Alors Almitra parla encore, elle dit ’Et qu’en est-il du Mariage, maître ? Et il répondit :
Vous êtes nés ensemble, et ensemble vous serez à jamais.
Vous serez ensemble quand les ailes blanches de la mort
Disperseront vos jour.
Oui, vous serez ensemble même dans le souvenir silencieux de Dieu.
Mais qu’il y ait des espaces dans votre harmonie,
Et que les vents des cieux dansent entre vous.
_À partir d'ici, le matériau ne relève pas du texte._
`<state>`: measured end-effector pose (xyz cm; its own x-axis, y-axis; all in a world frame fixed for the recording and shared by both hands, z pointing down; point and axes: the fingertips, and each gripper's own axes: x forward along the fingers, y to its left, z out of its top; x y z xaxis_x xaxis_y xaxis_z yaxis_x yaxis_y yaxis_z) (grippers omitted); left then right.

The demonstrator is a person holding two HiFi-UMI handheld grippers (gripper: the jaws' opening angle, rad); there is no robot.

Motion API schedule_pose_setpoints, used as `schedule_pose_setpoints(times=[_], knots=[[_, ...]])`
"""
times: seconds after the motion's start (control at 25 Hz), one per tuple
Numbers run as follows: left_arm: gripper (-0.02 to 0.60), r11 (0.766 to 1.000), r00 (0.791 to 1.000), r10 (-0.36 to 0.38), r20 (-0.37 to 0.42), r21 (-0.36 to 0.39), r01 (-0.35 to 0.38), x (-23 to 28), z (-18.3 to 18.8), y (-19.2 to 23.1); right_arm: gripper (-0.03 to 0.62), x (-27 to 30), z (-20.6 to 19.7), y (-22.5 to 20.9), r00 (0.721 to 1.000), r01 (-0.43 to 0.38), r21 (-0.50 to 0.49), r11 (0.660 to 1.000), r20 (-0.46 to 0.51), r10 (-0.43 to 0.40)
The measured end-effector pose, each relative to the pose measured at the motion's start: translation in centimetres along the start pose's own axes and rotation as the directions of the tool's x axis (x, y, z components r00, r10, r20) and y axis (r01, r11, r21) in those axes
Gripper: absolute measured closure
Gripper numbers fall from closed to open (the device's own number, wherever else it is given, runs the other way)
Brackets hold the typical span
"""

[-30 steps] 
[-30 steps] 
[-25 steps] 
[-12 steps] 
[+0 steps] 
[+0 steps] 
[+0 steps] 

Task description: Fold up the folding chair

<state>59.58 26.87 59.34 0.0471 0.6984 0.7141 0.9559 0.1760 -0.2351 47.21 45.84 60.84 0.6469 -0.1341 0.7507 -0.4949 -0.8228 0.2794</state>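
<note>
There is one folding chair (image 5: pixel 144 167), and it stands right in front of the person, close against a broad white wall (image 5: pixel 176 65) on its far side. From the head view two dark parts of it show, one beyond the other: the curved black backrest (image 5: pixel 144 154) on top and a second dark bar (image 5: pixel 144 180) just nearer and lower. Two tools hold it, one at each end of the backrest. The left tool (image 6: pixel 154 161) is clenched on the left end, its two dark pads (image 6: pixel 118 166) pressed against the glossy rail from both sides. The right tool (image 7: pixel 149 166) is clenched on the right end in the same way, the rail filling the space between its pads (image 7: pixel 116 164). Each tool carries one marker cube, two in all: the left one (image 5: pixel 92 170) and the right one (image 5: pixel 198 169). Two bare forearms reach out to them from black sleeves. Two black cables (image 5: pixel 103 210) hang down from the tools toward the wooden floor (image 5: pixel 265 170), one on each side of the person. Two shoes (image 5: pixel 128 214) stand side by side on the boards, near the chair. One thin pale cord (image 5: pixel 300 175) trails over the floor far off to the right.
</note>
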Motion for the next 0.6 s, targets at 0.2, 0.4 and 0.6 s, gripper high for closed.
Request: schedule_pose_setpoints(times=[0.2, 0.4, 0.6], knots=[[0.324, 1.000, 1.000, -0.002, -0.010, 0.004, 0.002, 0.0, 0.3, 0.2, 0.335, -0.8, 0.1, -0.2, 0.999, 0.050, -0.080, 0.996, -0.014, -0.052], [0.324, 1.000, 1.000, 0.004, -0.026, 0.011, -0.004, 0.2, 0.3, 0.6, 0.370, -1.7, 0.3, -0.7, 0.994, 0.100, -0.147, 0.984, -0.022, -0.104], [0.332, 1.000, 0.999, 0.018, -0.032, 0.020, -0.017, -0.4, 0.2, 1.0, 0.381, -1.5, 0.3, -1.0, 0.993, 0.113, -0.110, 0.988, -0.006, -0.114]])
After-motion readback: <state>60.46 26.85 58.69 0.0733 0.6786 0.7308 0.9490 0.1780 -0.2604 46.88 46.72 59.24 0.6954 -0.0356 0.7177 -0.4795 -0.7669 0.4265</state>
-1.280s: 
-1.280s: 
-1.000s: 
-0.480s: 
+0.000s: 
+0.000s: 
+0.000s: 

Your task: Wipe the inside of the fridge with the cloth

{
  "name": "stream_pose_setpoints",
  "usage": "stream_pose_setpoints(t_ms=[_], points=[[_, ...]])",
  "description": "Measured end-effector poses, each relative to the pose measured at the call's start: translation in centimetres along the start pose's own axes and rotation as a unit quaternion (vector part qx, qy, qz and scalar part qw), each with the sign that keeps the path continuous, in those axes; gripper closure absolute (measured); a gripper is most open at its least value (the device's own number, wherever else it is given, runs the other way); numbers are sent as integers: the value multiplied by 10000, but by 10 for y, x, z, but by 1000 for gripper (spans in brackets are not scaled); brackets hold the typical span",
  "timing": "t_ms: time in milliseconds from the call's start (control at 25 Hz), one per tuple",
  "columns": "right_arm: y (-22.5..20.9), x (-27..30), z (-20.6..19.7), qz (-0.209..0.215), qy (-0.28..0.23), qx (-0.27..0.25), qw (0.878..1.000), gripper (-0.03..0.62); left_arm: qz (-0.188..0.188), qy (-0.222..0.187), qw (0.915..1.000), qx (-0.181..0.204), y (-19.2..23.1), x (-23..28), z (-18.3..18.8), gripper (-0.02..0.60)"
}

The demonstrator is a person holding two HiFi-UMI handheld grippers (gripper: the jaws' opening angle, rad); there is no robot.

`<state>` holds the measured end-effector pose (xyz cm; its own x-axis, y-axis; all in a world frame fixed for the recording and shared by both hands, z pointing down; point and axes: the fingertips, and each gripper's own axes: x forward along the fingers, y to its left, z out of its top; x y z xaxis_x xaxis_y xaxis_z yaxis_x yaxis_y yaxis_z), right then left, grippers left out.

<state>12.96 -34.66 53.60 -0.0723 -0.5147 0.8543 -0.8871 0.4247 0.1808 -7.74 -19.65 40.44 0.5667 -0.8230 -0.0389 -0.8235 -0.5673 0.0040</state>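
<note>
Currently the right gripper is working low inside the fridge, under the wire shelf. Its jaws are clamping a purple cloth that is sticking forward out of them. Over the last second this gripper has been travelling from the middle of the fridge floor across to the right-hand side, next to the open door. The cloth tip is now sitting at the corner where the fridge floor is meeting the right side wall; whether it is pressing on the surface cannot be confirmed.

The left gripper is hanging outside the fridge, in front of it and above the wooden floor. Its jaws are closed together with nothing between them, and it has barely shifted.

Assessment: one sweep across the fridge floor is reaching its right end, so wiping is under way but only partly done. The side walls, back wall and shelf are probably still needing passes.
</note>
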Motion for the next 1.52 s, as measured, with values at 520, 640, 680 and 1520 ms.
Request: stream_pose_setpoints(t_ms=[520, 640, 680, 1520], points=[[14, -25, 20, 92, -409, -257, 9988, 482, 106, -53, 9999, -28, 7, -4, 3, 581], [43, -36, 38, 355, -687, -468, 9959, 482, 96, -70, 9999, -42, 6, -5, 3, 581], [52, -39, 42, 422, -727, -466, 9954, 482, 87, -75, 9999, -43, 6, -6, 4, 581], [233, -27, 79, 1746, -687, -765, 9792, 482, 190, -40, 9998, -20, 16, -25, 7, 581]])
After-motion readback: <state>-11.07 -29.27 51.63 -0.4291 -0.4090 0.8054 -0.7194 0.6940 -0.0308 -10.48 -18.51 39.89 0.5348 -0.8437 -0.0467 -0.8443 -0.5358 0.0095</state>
Aimez vous l’un l’autre, mais ne faites pas de l’amour un lien :
Qu’il soit plutôt une mer qui ondule entre les rives de vos âmes.
Remplissez la coupe de l’autre,
Mais ne buvez pas à une seule.
Donnez vous l’un l’autre de votre pain,
Mais ne mordez pas à la même tranche.
Chantez et dansez ensemble ; et amusez vous,
Mais laissez-vous, l’un l’autre, être seul.
Comme les cordes d’un luth sont seules
Bien qu’elles vibrent de la même musique.
Donnez votre coeur, mais n’en faites pas le bien de l’autre
Car seule la main de la Vie peut contenir vos coeurs.
Et restez ensemble, mais pas trop près l’un de l’autre,
Car les piliers du Temple sont séparés,
Et le chêne et le cyprès ne croissent pas à l’ombre de l’autre.